Prazer não se explica. O dicionário até define o que é; mas não explica. A embalagem pode ser uma garrafa de vinho, um corpo fornido, uma companhia ou até mesmo a solidão. Alguns prazeres são tão íntimos que a gente nem confessa. De outros é possível falar.
Eu tenho um fraco por palavras novas. Tá certo, sei que é uma coisa idiota, mas a descoberta de uma nova fusão de sílabas – mais do que a união de fonemas; a palavra falada afeta menos aos nervos – ainda é capaz de me causar comichões.
Dia desses me deparei com uma palavra que eu nunca tinha visto e, com meus parcos conhecimentos do grego, não consegui desvendar os radicais: leucócomo. Busquei socorro no Houaiss para descobrir que trata-se uma pessoa que tem cabelos brancos.
Quem diria, sou um leucócomo. Leucócomo pacas, aliás.
Também descobri que funâmbulo é um sujeito que muda de opinião facilmente, mas que originalmente a palavra descrevia um equilibrista de arame – ou seja, uma evolução semântica. O contrário de famigerado, que na origem designava apenas um sujeito famoso, mas que agora praticamente exige que a fama venha de uma coisa muito ruim.
Há palavras que são tão específicas e restritas que parecem desperdício, mas que oferecem definições ricas. Parélio é uma delas: descreve um fenômeno atmosférico que não é apenas a imagem do sol refletida numa nuvem, mas exige que ela apareça intensamente em dois pontos, dando a impressão de que há mais de um sol.
Outra é algor, definição da sensação do frio. Antônimo de calor.
E há sinônimos tão fascinantes quanto a dúvida original. Farândula, por exemplo. É o mesmo que uma caiçalha, uma récova; canzoada, súcia, choldra. Todos coletivos de facínoras.
Sinônimos são ótimos para lustrar verdades hirsutas – cabeludas, diriam os parvos. Para que dizer safadeza se pode-se dizer salacidade? Mais chique e não diminui a sem-vergonhice alheia.
Não há necessidade de chamar ninguém de frouxo, tendo-se à mão adjetivos como flébil, ou tíbio, que valorizam qualquer covarde. Também não é preciso xingar o sujeito de imbecil. Basta nominá-lo de pacóvio – no mínimo ele vai desistir da briga e ir ao dicionário para saber se, além de estúpido, é um ignorante.
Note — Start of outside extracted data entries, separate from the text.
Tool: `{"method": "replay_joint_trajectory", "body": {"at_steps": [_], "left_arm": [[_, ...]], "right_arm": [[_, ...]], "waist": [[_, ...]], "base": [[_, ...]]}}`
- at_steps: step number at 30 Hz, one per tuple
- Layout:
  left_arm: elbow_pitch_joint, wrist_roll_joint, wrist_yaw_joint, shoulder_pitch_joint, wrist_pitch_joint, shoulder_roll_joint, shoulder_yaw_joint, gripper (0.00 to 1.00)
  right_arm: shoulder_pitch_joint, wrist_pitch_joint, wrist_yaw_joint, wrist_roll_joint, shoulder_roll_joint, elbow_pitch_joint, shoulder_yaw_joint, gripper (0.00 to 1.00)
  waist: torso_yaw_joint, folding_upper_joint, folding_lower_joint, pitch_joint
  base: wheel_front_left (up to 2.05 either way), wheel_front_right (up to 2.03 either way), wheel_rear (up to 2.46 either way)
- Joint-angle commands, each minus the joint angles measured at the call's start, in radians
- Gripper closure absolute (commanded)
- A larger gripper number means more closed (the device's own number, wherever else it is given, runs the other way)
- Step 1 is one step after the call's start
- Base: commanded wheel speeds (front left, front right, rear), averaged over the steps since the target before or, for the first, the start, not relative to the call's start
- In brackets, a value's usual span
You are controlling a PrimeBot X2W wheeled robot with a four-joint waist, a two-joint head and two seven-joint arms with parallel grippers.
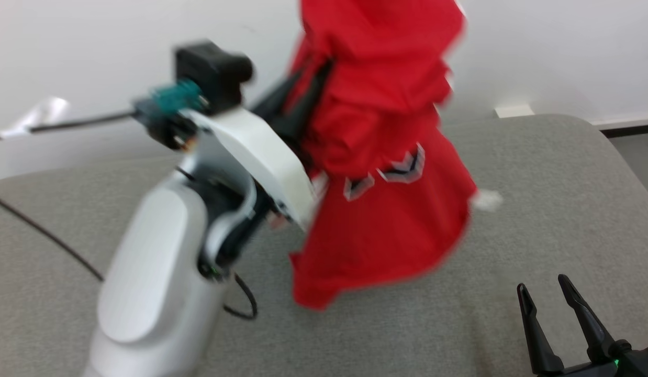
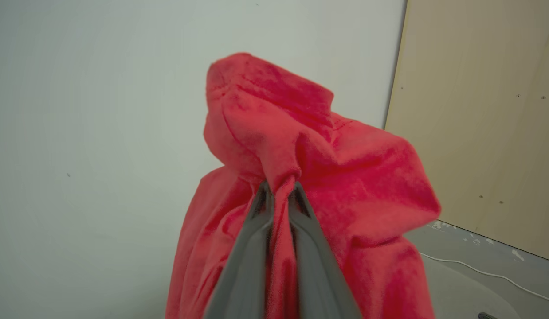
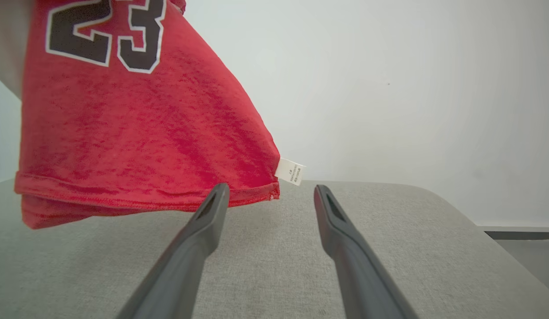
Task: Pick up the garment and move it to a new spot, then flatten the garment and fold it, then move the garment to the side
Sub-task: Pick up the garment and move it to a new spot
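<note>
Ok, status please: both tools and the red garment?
Left tool shut on red garment, hanging over grey surface. Right tool open, empty. Black cable lies at left.

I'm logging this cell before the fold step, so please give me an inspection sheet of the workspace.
Surface: grey fabric-covered table, rounded corner.
Job's things: red velvety garment printed "23", hanging bunched; white tag at hem.
Clutter: nothing seen.
Tools: left tool shut on garment; right tool open, low, apart from it.
Cables: black cable across table; white cable on floor.
Surroundings: pale wall, beige wooden panel.
</note>
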Motion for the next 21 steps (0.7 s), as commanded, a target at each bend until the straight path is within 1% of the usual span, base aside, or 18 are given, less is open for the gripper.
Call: {"method": "replay_joint_trajectory", "body": {"at_steps": [1,4,8,11,15,18,20,21], "left_arm": [[-0.018,-0.015,0.006,0.038,0.008,-0.005,-0.015,1.00],[-0.023,-0.020,0.007,0.117,0.013,-0.020,-0.076,1.00],[0.049,0.027,0.030,0.221,-0.031,-0.030,-0.149,1.00],[0.159,0.075,0.049,0.298,-0.095,-0.034,-0.205,1.00],[0.329,0.099,0.071,0.353,-0.190,-0.042,-0.253,1.00],[0.435,0.088,0.076,0.361,-0.256,-0.049,-0.284,1.00],[0.484,0.081,0.065,0.350,-0.310,-0.051,-0.310,1.00],[0.508,0.069,0.058,0.348,-0.328,-0.052,-0.320,0.78]], "right_arm": [[0.008,0.001,-0.002,0.002,0.005,-0.002,-0.005,0.00],[0.010,0.001,-0.002,0.006,0.010,-0.001,-0.011,0.00],[0.002,0.001,-0.002,0.006,0.011,0.003,-0.015,0.00],[-0.007,0.001,-0.002,0.007,0.010,0.006,-0.022,0.00],[-0.013,0.001,-0.002,0.005,0.008,0.008,-0.029,0.00],[-0.016,0.001,-0.002,0.004,0.001,0.011,-0.032,0.00],[-0.016,0.001,-0.002,0.004,0.000,0.014,-0.029,0.00],[-0.017,0.001,-0.002,0.004,-0.001,0.016,-0.027,0.00]], "waist": [[-0.027,-0.0001,0.0002,0.012],[-0.045,-0.0001,0.0002,0.026],[-0.062,-0.0001,0.0002,0.041],[-0.067,-0.0001,0.0002,0.047],[-0.063,-0.0001,0.0002,0.055],[-0.050,-0.0001,0.0002,0.059],[-0.043,-0.0001,0.0002,0.058],[-0.040,-0.0001,0.0002,0.057]], "base": [[0.00,0.00,0.00],[0.00,0.00,0.00],[0.00,0.00,0.00],[0.00,0.00,0.00],[0.00,0.00,0.00],[0.00,0.00,0.00],[0.00,0.00,0.00],[0.00,0.00,0.00]]}}
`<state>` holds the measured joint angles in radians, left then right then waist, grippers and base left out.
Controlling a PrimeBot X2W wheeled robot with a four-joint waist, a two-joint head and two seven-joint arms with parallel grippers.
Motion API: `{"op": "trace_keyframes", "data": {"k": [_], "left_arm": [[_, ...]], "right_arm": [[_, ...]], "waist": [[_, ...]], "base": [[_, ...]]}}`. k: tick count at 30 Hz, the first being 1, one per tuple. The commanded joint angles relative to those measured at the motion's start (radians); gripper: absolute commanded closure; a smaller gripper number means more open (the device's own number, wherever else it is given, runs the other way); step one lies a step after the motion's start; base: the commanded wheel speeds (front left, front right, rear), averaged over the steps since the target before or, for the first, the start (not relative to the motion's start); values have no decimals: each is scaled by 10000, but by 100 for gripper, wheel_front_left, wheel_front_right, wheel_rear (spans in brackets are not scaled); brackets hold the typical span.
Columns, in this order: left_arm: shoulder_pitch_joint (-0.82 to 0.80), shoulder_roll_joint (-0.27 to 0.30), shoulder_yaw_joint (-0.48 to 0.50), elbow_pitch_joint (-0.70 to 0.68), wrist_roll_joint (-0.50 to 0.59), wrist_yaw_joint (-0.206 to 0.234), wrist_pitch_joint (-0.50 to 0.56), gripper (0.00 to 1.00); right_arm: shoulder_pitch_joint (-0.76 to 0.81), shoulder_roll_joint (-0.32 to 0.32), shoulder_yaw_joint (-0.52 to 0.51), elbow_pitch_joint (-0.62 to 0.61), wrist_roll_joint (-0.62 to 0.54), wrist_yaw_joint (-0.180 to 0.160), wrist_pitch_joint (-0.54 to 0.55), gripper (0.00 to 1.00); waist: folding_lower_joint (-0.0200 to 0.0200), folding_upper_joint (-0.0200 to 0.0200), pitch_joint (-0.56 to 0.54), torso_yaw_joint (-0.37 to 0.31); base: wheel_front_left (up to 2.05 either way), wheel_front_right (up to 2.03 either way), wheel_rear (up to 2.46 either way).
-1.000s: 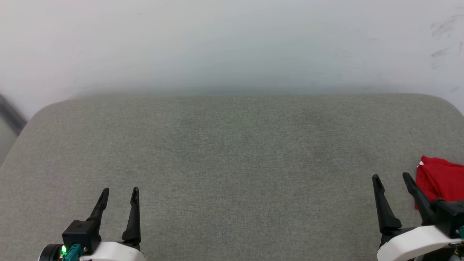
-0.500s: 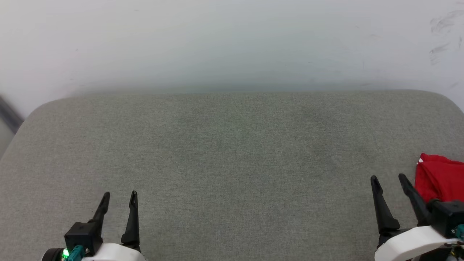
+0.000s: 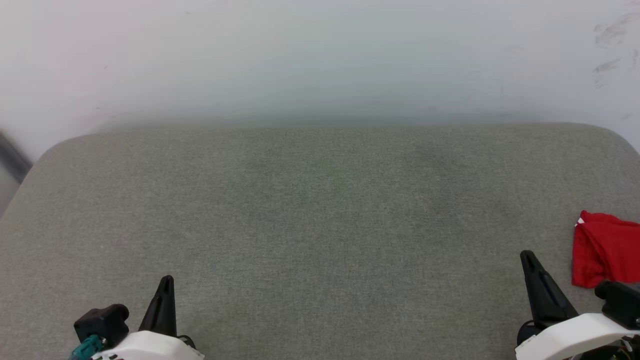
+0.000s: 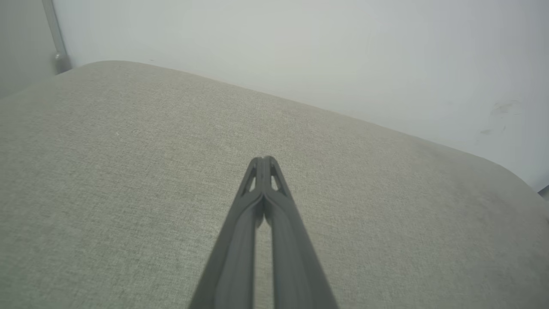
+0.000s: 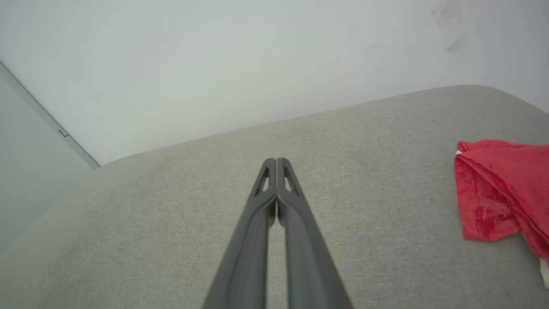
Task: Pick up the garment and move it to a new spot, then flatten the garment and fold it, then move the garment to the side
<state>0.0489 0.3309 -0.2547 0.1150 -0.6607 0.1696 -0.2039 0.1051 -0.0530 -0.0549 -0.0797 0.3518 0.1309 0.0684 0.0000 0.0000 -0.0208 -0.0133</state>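
The garment (image 3: 602, 250) lies in a crumpled red heap at the far right of the grey fabric cushion (image 3: 320, 210), near its front right part and cut off by the edge of the head view. A sliver of white shows at the heap's upper left corner. In the right wrist view the garment (image 5: 497, 189) sits off to the right of the fingers, its folds bunched and a little white fabric peeking out at the lower right. No lettering can be made out on it.

The right hand (image 3: 526, 255) is low at the right, its two dark fingers pressed together into a single point and gripping nothing. It is near the garment, just to the left of it, and the fingers do not touch the cloth. Seen along the fingers, the right hand (image 5: 276, 161) has its tips meeting, with only a thin slit lower down, over bare cushion.

The left hand (image 3: 166, 279) is at the lower left, well apart from the garment, fingers likewise brought fully together and empty. The left wrist view shows the left hand (image 4: 266, 159) with tips touching above the plain weave of the cushion.

Behind the cushion stands a pale wall (image 3: 320, 60) with a few dark scuff marks (image 3: 607, 50) at its upper right. A grey bar (image 4: 53, 34) runs down the wall's left edge beyond the cushion's rounded corner.
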Motion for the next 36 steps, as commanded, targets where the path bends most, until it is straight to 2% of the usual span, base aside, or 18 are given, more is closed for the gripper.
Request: {"op": "trace_keyframes", "data": {"k": [1,18,36], "left_arm": [[-336,-6,206,-67,-360,-127,84,100],[-676,-592,947,311,-2544,-810,740,100],[-929,-1126,1622,544,-4436,-1402,1334,100]], "right_arm": [[-337,-82,1,-15,511,0,-34,100],[-780,-159,-11,733,3422,-1,-26,100],[-1161,-195,-64,1384,5932,-1,18,100]], "waist": [[0,0,3,2],[0,0,38,22],[0,0,77,44]], "base": [[0,0,0],[0,0,0],[0,0,0]]}}
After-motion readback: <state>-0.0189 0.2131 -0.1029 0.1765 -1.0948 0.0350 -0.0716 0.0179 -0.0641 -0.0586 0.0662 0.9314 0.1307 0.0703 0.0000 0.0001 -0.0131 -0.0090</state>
A memória humana é incapaz de guardar os 400 mil vocábulos da língua portuguesa – e isto sem contar os termos técnicos e científicos. Palavras que a gente aprende agora, por falta de uso, serão esquecidas ali mesmo na esquina, quando você tomar um caldo de cana.
É palavra demais. Raul Seixas cantava: “ao meu lado um dicionário, cheio de palavras que eu sei que nunca vou usar”. Mas é por isso que o vocabulário se renova, encontra outros significados para velhas palavras.
Um delicioso exemplo é o vocábulo sinistro, que fez uma viagem completa. Lá atrás era apenas um sinônimo de canhoto; depois passou a ser algo infausto, agourento e pernicioso. Virou bacana, descolado. Não se sabe aonde pode chegar.
Tanta palavra pode não adiantar muito, mas pelo menos serve para completar os quadrinhos das palavras cruzadas.